= Beginning of Section =
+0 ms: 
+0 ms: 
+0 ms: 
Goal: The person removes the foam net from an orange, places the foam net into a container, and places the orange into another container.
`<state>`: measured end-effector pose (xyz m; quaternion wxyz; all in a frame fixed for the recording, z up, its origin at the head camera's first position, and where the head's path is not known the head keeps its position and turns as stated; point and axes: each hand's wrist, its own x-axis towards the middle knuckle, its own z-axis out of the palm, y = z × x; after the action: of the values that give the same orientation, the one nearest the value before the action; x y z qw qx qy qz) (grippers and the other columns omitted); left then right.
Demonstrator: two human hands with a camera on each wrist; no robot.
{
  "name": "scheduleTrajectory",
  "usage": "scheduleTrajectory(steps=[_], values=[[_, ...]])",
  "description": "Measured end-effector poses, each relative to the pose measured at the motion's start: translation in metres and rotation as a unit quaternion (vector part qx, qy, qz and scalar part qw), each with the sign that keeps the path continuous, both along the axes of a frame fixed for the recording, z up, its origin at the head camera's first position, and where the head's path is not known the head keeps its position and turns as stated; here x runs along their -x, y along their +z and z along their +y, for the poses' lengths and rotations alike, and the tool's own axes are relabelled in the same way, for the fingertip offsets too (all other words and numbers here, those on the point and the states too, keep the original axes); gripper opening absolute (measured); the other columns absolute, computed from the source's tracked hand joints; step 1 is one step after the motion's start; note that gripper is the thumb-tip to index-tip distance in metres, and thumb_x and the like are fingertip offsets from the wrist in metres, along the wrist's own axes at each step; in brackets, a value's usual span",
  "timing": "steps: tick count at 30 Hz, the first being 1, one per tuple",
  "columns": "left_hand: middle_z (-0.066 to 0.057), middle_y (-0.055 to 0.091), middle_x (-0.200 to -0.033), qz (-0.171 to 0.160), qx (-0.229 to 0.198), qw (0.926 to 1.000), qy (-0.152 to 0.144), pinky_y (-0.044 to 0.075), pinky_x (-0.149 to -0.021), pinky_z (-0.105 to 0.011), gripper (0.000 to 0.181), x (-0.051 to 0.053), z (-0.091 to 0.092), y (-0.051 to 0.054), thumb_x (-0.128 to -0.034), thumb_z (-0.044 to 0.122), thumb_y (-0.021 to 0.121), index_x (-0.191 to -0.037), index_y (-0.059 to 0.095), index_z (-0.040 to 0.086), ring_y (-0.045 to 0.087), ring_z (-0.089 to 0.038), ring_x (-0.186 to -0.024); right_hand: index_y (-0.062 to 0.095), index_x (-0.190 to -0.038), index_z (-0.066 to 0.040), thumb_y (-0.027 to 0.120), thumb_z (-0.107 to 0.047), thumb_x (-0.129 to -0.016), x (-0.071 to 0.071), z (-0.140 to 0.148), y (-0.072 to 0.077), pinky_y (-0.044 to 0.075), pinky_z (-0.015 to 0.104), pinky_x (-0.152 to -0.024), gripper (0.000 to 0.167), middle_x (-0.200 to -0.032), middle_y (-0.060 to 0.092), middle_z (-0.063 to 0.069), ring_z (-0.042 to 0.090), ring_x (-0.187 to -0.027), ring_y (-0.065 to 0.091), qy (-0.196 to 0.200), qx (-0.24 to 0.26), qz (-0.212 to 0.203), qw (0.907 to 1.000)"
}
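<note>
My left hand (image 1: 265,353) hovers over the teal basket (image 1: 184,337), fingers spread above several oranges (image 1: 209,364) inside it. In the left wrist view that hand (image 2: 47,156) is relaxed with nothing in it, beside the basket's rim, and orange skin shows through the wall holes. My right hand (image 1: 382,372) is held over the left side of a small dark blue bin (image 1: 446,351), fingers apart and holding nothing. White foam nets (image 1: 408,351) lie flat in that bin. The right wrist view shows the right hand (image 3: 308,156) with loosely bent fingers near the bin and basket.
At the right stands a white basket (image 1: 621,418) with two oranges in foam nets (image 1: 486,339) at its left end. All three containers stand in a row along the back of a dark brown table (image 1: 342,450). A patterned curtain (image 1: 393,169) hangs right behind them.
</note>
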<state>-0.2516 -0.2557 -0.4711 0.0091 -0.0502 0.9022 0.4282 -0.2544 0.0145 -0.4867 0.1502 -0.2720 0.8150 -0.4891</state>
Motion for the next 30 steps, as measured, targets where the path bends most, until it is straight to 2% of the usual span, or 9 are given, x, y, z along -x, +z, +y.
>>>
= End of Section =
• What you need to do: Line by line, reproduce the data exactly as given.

• Solution below:
+0 ms: 
+0 ms: 
+0 ms: 
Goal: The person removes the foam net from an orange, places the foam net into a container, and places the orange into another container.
`<state>`: measured end-effector pose (xyz m; quaternion wxyz; all in a frame fixed for the recording, z up, its origin at the head camera's first position, and where the head's path is not known the head keeps its position and turns as stated; point and axes: each hand's wrist, its own x-axis towards the middle knuckle, its own z-axis out of the palm, y = z × x; after the action: of the values that give the same orientation, the one nearest the value before the action; x y z qw qx qy qz) (grippers and the other columns omitted); left then right.
Demonstrator: two human hands with a camera on each wrist; no robot.
{
  "name": "scheduleTrajectory",
  "usage": "scheduleTrajectory(steps=[_], values=[[_, ...]])",
  "description": "Measured end-effector poses, each relative to the pose measured at the motion's start: translation in metres and rotation as a unit quaternion (vector part qx, qy, qz and scalar part qw), each with the sign that keeps the path continuous, both along the axes of a frame fixed for the recording, z up, its origin at the head camera's first position, and where the head's path is not known the head keeps its position and turns as stated; here x runs along their -x, y along their +z and z along their +y, for the poses' lengths and rotations alike, and the tool's own axes are relabelled in the same way, for the fingertip offsets too (all other words and numbers here, those on the point and the states too, keep the original axes); gripper opening absolute (measured); the other columns absolute, computed from the source's tracked hand joints; step 1 is one step after the motion's start; note that gripper is the thumb-tip to index-tip distance in metres, and thumb_x and the like are fingertip offsets from the wrist in metres, along the wrist's own axes at each step; in brackets, a value's usual span",
  "timing": "steps: tick count at 30 Hz, the first being 1, one per tuple",
  "columns": "left_hand: middle_z (-0.066 to 0.057), middle_y (-0.055 to 0.091), middle_x (-0.200 to -0.033), qz (-0.171 to 0.160), qx (-0.229 to 0.198), qw (0.926 to 1.000), qy (-0.152 to 0.144), pinky_y (-0.044 to 0.075), pinky_x (-0.149 to -0.021), pinky_z (-0.105 to 0.011), gripper (0.000 to 0.181), x (-0.051 to 0.053), z (-0.091 to 0.092), y (-0.051 to 0.054), thumb_x (-0.128 to -0.034), thumb_z (-0.044 to 0.122), thumb_y (-0.021 to 0.121), index_x (-0.191 to -0.037), index_y (-0.059 to 0.095), index_z (-0.040 to 0.086), ring_y (-0.045 to 0.087), ring_z (-0.089 to 0.038), ring_x (-0.186 to -0.024); right_hand: index_y (-0.062 to 0.095), index_x (-0.190 to -0.038), index_z (-0.066 to 0.040), thumb_y (-0.027 to 0.120), thumb_z (-0.107 to 0.047), thumb_x (-0.129 to -0.016), x (-0.071 to 0.071), z (-0.140 to 0.148), y (-0.072 to 0.077), pinky_y (-0.044 to 0.075), pinky_z (-0.015 to 0.104), pinky_x (-0.152 to -0.024), gripper (0.000 to 0.167), middle_x (-0.200 to -0.032), middle_y (-0.060 to 0.092), middle_z (-0.063 to 0.069), ring_z (-0.042 to 0.090), ring_x (-0.187 to -0.027), ring_y (-0.065 to 0.091), qy (-0.196 to 0.200), qx (-0.24 to 0.26), qz (-0.212 to 0.203), qw (0.907 to 1.000)"
}
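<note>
My left hand (image 1: 265,353) hovers over the teal basket (image 1: 184,337), fingers spread above several oranges (image 1: 209,364) inside it. In the left wrist view that hand (image 2: 47,156) is relaxed with nothing in it, beside the basket's rim, and orange skin shows through the wall holes. My right hand (image 1: 382,372) is held over the left side of a small dark blue bin (image 1: 446,351), fingers apart and holding nothing. White foam nets (image 1: 408,351) lie flat in that bin. The right wrist view shows the right hand (image 3: 308,156) with loosely bent fingers near the bin and basket.
At the right stands a white basket (image 1: 621,418) with two oranges in foam nets (image 1: 486,339) at its left end. All three containers stand in a row along the back of a dark brown table (image 1: 342,450). A patterned curtain (image 1: 393,169) hangs right behind them.
</note>
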<state>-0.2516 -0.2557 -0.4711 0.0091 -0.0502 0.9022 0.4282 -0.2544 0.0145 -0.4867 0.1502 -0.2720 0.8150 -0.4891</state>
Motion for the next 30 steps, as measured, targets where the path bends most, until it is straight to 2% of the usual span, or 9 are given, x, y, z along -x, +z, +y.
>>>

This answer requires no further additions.